• _EXERCISE REQUIREMENTS_
Only the lines from the beginning of the material below through the line with "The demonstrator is" should be retyped exactly, and pictures are to be skipped.

--- --- ---

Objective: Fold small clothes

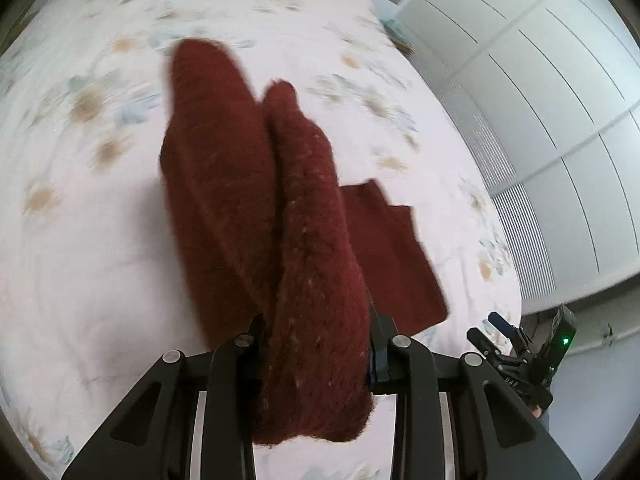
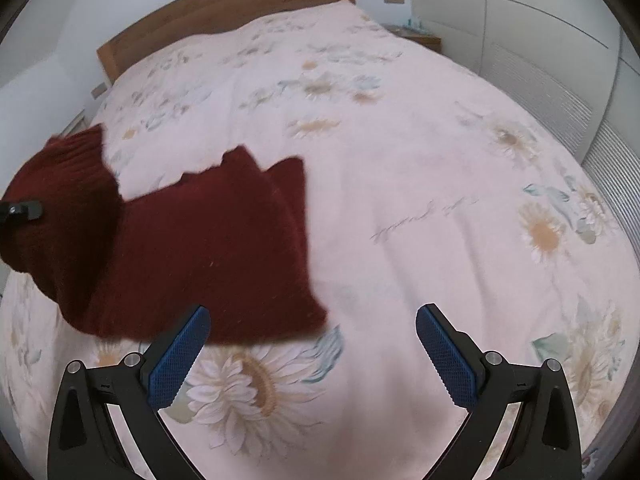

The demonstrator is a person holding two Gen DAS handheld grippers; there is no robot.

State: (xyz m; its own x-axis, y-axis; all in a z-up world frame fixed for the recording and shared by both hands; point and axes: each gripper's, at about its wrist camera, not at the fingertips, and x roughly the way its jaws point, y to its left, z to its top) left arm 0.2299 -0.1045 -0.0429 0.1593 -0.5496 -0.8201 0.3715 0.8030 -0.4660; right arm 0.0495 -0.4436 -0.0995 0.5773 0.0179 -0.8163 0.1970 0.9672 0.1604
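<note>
A dark red knitted garment [image 1: 248, 184] hangs bunched from my left gripper [image 1: 320, 344], which is shut on its thick fold and holds it above the bed. Part of the garment [image 1: 394, 256] lies flat on the bed behind it. In the right wrist view the garment [image 2: 208, 252] lies spread at the left, with its left end lifted by the left gripper [image 2: 22, 210]. My right gripper [image 2: 312, 344] is open and empty, just in front of the garment's near right corner. It also shows in the left wrist view [image 1: 516, 344] at the lower right.
The pink floral bedspread [image 2: 420, 200] covers the whole bed. A wooden headboard [image 2: 224, 12] stands at the far end. White wardrobe doors [image 1: 540, 100] run along the right side, with a bedside table [image 2: 420, 38] in the corner.
</note>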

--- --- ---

• _EXERCISE SOLUTION_
Objective: Fold small clothes


The demonstrator is a person holding two Gen DAS handheld grippers; there is no robot.

Nothing more remains to be done for this exercise.